O velho Tião, pensam que ele não tem problemas? E como? Ele os coleciona aos milhares.
O preço do leite despencou. Em contrapartida dos insumos. Que vão as alturas.
A safrinha do milho não vingou. Faltou chuva na hora de mais precisão.
A horta de couve foi tomada pelas lagartas. Os pés de alface, pobrezinhos, não deram folhas que prestasse. As cenourinhas minguaram. O jiló amadureceu antes de crescer.
Tudo parecia ir de mal a pior na rocinha do velho Tião da dona Inês. Mas quem diz que ele perdeu a esperança em dias melhores?
Nessa manhã cinzenta de janeiro acordei meio amuado. Faltava-me alguma coisiquinha de nada para ser feliz. Não encontrei a explicação dentro de mim. Do lado de fora da janela o sol brilhava. Aqui dentro pairava a escuridão dentro de minhalma.

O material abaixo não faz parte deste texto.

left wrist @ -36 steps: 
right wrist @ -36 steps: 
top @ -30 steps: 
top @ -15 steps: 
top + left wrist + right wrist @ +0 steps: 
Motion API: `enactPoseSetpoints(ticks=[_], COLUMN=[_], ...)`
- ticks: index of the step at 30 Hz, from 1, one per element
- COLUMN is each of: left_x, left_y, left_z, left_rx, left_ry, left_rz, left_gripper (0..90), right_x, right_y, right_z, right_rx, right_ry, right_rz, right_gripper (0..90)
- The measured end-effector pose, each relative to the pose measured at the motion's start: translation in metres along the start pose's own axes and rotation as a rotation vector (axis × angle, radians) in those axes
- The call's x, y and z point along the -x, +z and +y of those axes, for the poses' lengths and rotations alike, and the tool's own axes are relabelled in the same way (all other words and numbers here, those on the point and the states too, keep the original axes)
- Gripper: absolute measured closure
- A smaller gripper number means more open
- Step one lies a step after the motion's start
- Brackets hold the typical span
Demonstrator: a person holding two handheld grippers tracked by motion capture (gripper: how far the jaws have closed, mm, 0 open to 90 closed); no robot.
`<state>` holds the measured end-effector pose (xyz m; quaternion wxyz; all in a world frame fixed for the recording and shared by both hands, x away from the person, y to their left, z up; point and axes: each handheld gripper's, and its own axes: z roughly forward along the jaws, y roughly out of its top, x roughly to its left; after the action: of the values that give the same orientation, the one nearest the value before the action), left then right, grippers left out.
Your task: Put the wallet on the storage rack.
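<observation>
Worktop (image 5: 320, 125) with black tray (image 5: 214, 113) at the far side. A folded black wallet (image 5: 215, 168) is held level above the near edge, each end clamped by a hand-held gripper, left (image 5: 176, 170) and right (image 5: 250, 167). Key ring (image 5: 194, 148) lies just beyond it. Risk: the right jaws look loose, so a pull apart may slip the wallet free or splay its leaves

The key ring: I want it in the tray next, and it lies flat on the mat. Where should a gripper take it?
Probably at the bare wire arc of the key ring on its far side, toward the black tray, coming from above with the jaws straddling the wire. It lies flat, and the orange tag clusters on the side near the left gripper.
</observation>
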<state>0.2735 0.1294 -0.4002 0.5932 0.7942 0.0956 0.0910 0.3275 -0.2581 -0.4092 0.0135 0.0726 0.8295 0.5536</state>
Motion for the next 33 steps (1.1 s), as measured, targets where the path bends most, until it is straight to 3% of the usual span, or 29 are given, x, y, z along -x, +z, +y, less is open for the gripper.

Foi quando me vieram as ideias a vida do amigo Tião.
Ele sempre sorrindo. Feliz da vida consigo mesmo naquela vidinha descomplicada.
Mesmo refém das intempéries ele sorria. Não se queixava do preço do leite em queda. Ou das verduras que a chuva prejudicou.
Ao abrir a janela do meu quarto. Olhando pro céu que azulava.
De repente mudei meu semblante antes anuviado.
Sabem por quê? Foi pensando no velho Tião que aprendi que a vida não se resume apenas em tristeza. Deve-se olhar pro outro lado onde o sol se abre em luminosidade.